**ABOUT THIS EXERCISE**
Take the data that follows and retype it word for word.

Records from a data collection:
== == ==

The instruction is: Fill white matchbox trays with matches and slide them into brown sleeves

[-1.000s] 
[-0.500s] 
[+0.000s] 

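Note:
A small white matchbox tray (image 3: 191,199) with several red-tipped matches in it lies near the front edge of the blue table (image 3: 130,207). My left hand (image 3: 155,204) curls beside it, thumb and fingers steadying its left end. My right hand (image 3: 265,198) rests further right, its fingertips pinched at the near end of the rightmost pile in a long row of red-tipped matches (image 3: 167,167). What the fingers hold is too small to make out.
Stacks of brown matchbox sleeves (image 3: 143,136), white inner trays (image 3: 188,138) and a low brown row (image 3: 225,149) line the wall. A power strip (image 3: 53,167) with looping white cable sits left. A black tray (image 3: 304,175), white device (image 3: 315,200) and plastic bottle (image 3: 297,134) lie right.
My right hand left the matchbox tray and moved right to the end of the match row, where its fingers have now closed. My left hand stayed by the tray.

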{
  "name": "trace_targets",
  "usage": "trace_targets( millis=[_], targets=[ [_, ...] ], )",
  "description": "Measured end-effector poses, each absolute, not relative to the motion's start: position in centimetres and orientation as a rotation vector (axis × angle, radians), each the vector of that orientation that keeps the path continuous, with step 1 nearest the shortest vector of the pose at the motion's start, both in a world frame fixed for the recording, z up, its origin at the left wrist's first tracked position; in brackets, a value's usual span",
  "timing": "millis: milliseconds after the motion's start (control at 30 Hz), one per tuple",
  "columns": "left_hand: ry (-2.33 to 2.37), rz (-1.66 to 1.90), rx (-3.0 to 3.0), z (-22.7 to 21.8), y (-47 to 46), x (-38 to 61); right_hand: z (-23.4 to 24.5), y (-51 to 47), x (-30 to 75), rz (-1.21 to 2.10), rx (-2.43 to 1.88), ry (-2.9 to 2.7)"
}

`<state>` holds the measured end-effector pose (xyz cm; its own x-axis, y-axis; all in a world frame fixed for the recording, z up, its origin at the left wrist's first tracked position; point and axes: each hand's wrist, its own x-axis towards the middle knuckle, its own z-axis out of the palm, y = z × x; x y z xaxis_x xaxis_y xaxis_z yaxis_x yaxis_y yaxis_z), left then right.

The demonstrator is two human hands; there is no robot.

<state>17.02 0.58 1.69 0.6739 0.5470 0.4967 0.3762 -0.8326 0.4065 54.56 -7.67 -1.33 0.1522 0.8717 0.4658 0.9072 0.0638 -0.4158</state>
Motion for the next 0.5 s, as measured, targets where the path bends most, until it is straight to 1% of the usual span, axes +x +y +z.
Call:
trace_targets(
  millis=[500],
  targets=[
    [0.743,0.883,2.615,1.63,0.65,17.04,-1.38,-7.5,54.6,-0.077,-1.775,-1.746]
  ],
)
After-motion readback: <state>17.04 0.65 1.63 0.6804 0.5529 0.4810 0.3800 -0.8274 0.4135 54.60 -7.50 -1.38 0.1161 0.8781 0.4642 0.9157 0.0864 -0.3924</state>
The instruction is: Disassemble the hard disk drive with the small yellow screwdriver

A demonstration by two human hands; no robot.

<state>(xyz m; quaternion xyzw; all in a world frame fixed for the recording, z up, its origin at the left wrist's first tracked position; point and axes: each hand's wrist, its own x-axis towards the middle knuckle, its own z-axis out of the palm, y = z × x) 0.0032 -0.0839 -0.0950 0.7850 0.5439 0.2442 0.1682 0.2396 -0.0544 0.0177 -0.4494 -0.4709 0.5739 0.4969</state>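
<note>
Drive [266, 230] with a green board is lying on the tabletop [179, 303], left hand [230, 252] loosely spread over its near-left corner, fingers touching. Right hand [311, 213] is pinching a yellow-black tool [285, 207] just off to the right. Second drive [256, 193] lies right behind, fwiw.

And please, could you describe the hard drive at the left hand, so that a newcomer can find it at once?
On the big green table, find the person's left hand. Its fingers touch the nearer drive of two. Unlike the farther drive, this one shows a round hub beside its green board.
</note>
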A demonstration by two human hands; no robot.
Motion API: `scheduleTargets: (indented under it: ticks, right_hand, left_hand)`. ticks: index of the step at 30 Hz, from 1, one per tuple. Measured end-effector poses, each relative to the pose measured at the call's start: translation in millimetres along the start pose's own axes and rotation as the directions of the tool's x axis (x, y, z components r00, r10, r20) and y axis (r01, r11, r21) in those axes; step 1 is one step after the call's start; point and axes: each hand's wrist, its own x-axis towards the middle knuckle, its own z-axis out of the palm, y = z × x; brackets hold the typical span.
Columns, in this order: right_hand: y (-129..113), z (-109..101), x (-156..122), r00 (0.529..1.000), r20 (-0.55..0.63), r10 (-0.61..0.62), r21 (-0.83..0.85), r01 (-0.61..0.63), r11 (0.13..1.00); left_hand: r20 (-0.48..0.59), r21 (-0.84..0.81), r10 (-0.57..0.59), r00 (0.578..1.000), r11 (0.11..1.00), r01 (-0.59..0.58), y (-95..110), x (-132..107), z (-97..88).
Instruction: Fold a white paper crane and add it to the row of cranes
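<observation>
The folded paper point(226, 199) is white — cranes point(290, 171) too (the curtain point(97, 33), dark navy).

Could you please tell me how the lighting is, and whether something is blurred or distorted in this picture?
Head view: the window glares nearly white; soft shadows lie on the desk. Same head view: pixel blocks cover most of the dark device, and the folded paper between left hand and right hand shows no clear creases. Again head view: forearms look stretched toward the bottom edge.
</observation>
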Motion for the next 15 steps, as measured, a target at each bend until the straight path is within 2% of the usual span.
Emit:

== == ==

**RESULT BELOW**
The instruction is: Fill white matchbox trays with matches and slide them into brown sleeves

[-1.000s] 
[-0.500s] 
[+0.000s] 

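Note:
A small white matchbox tray (image 3: 191,199) with several red-tipped matches in it lies near the front edge of the blue table (image 3: 130,207). My left hand (image 3: 155,204) curls beside it, thumb and fingers steadying its left end. My right hand (image 3: 265,198) rests further right, its fingertips pinched at the near end of the rightmost pile in a long row of red-tipped matches (image 3: 167,167). What the fingers hold is too small to make out.
Stacks of brown matchbox sleeves (image 3: 143,136), white inner trays (image 3: 188,138) and a low brown row (image 3: 225,149) line the wall. A power strip (image 3: 53,167) with looping white cable sits left. A black tray (image 3: 304,175), white device (image 3: 315,200) and plastic bottle (image 3: 297,134) lie right.
My right hand left the matchbox tray and moved right to the end of the match row, where its fingers have now closed. My left hand stayed by the tray.
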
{
  "name": "trace_targets",
  "usage": "trace_targets( millis=[_], targets=[ [_, ...] ], )",
  "description": "Measured end-effector poses, each absolute, not relative to the motion's start: position in centimetres and orientation as a rotation vector (axis × angle, radians), each the vector of that orientation that keeps the path continuous, with step 1 nearest the shortest vector of the pose at the motion's start, both in a world frame fixed for the recording, z up, its origin at the left wrist's first tracked position; in brackets, a value's usual span",
  "timing": "millis: milliseconds after the motion's start (control at 30 Hz), one per tuple",
  "columns": "left_hand: ry (-2.33 to 2.37), rz (-1.66 to 1.90), rx (-3.0 to 3.0), z (-22.7 to 21.8), y (-47 to 46), x (-38 to 61); right_hand: z (-23.4 to 24.5), y (-51 to 47), x (-30 to 75), rz (-1.21 to 2.10), rx (-2.43 to 1.88), ry (-2.9 to 2.7)"
}

`<state>` holds the measured end-effector pose (xyz cm; its own x-axis, y-axis; all in a world frame fixed for the recording, z up, its origin at the left wrist's first tracked position; point and axes: each hand's wrist, its own x-axis towards the middle knuckle, its own z-axis out of the palm, y = z × x; x y z xaxis_x xaxis_y xaxis_z yaxis_x yaxis_y yaxis_z), left then right.

The demonstrator is two human hands; there is no robot.

<state>17.02 0.58 1.69 0.6739 0.5470 0.4967 0.3762 -0.8326 0.4065 54.56 -7.67 -1.33 0.1522 0.8717 0.4658 0.9072 0.0638 -0.4158</state>
Motion for the next 0.5 s, as measured, targets where the path bends most, until it is straight to 1% of the usual span, axes +x +y +z.
Call:
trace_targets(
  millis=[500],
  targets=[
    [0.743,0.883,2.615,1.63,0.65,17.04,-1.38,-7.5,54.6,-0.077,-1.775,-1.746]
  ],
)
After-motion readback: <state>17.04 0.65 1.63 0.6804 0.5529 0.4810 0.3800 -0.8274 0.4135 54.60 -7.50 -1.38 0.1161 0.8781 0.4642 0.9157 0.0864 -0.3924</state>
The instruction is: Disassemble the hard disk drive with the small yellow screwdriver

A demonstration by two human hands; no robot.

<state>(xyz m; quaternion xyzw; all in a world frame fixed for the recording, z up, its origin at the left wrist's first tracked position; point and axes: each hand's wrist, its own x-axis towards the middle knuckle, its own z-axis out of the palm, y = z × x) 0.0032 -0.0839 -0.0950 0.7850 0.5439 0.2442 0.1682 0.2396 -0.0544 0.0177 -0.4494 -0.4709 0.5739 0.4969</state>
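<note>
Drive [266, 230] with a green board is lying on the tabletop [179, 303], left hand [230, 252] loosely spread over its near-left corner, fingers touching. Right hand [311, 213] is pinching a yellow-black tool [285, 207] just off to the right. Second drive [256, 193] lies right behind, fwiw.

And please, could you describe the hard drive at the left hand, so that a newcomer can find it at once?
On the big green table, find the person's left hand. Its fingers touch the nearer drive of two. Unlike the farther drive, this one shows a round hub beside its green board.
</note>
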A demonstration by two human hands; no robot.
Motion API: `scheduleTargets: (indented under it: ticks, right_hand, left_hand)`. ticks: index of the step at 30 Hz, from 1, one per tuple. Measured end-effector poses, each relative to the pose measured at the call's start: translation in millimetres along the start pose's own axes and rotation as the directions of the tool's x axis (x, y, z components r00, r10, r20) and y axis (r01, r11, r21) in those axes; step 1 is one step after the call's start; point and axes: each hand's wrist, its own x-axis towards the middle knuckle, its own z-axis out of the palm, y = z × x; brackets hold the typical span.
Columns, in this order: right_hand: y (-129..113), z (-109..101), x (-156..122), r00 (0.529..1.000), r20 (-0.55..0.63), r10 (-0.61..0.62), r21 (-0.83..0.85), r01 (-0.61..0.63), r11 (0.13..1.00); left_hand: r20 (-0.48..0.59), r21 (-0.84..0.81), r10 (-0.57..0.59), r00 (0.578..1.000), r11 (0.11..1.00), r01 (-0.59..0.58), y (-95..110), x (-132..107), z (-97..88).
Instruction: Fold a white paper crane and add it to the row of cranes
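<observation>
The folded paper point(226, 199) is white — cranes point(290, 171) too (the curtain point(97, 33), dark navy).

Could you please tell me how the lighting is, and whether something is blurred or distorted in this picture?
Head view: the window glares nearly white; soft shadows lie on the desk. Same head view: pixel blocks cover most of the dark device, and the folded paper between left hand and right hand shows no clear creases. Again head view: forearms look stretched toward the bottom edge.
</observation>
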Motion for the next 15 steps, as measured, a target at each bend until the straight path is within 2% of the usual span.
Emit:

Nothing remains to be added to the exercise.